稲山監督が司会を始める。マイクを手にしたその姿は、実に堂々としていて、観客の視線を一瞬にして集めていた。
「皆さん、こんにちは。北海道日本ツナファイターズ監督の梨畑です。本日は、我々と、名門・薬師高校とのエキシビションマッチにご来場頂き、ありがとうございます!」
『……わああぁぁ!!』
その挨拶に、観客席から大きな拍手が沸き起こる。
やはりプロの監督の言葉には重みがあるが、俺もこの場で負けるわけにはいかない。
俺達の野球、薬師高校の野球を証明してみせるつもりで、この舞台に立っているのだから。
それにしても、名門薬師高校ね。茶道部入り浸り常習犯共のザ・弱小時代を知る身としちゃ何とも不思議な感覚だ。

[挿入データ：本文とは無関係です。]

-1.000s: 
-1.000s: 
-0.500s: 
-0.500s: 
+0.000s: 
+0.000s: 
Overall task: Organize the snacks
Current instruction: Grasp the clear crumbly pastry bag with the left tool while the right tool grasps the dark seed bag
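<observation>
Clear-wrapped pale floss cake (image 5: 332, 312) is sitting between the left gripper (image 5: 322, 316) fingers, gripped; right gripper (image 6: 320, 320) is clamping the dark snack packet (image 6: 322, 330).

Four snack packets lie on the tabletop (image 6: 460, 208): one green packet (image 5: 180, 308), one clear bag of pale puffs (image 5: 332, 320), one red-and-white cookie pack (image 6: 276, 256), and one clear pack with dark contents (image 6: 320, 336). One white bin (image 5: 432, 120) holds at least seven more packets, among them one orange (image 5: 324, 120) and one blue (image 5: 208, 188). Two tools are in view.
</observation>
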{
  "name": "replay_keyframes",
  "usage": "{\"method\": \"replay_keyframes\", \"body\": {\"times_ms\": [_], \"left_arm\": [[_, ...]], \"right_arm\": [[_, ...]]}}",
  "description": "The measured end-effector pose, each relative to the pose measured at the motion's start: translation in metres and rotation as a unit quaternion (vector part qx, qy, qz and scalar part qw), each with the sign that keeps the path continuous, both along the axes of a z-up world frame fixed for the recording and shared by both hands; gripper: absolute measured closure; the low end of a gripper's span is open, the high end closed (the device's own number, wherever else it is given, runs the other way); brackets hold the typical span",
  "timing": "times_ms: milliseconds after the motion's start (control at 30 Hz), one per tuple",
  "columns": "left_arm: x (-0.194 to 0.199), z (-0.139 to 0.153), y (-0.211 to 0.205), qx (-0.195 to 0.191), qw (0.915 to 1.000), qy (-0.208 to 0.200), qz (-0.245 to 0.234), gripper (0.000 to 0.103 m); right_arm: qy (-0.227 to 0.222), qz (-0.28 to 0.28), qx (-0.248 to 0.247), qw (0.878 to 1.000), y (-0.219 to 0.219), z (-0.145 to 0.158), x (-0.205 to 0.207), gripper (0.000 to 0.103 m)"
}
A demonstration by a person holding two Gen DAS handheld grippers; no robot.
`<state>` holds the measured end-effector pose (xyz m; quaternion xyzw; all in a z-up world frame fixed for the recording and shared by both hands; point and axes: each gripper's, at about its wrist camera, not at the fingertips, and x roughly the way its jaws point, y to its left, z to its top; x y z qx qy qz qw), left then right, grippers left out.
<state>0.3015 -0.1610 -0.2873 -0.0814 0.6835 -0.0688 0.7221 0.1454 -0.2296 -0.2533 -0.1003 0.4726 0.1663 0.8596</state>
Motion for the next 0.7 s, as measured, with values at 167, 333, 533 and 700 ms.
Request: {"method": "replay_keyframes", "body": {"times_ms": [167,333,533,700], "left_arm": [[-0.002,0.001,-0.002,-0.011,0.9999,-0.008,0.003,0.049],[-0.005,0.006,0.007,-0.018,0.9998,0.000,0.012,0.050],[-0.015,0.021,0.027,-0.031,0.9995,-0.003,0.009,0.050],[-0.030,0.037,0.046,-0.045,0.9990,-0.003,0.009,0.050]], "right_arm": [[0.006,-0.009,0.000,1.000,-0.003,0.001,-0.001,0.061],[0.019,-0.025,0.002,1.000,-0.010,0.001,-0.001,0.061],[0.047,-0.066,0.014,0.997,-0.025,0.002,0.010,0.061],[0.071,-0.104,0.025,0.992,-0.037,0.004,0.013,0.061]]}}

『おーデカいなお前ら……新入生か?ならうちの野球部に入りな。初心者でも歓迎するからよ!』
『俺達は21世紀枠に選ばれました!つまり!春の甲子園出られます!!』
『グスッ、俺を甲子園優勝まで連れてきてくれて、ひぐっ、ありがとう……!』
そうだ___俺とアイツラのこれまでの歩んできた道に、無駄な事なんて1つも無かった。
『スリーバントって何?、だって??ナニ言ってんだ?
……いや待て、お前ら全員集まれ!基本ルールの対策だ!
明日テストすっからな!ほらそこ!嫌な顔すんな!!』
『しょ、小テスト返すぞ。大体は満点、北瀬は4問目のケアレスミス。福田三野は最後の2問を間違えてたが、ま〜ややこしいトコだったしな。最下位の雷市は……4点』
『おーいお前ら。言うまでもねえが、今度の地区決勝はコールドがねえから途中で胴上げとかすんじゃ……お前ら何驚いた顔してんだ!?今言っといて良かったわ!!!』
___いや、待てよ?結構ムダな事してたな。
Q.雷市の4点って何?
A.野球の練習は殆ど「バットを振る」しかしてない上で、まともに野球ゲームも全くした事が無いからです。
つまり元を辿れば雷蔵のせいになります。
ちなみに三野達が間違えたのは、振り逃げの条件でした。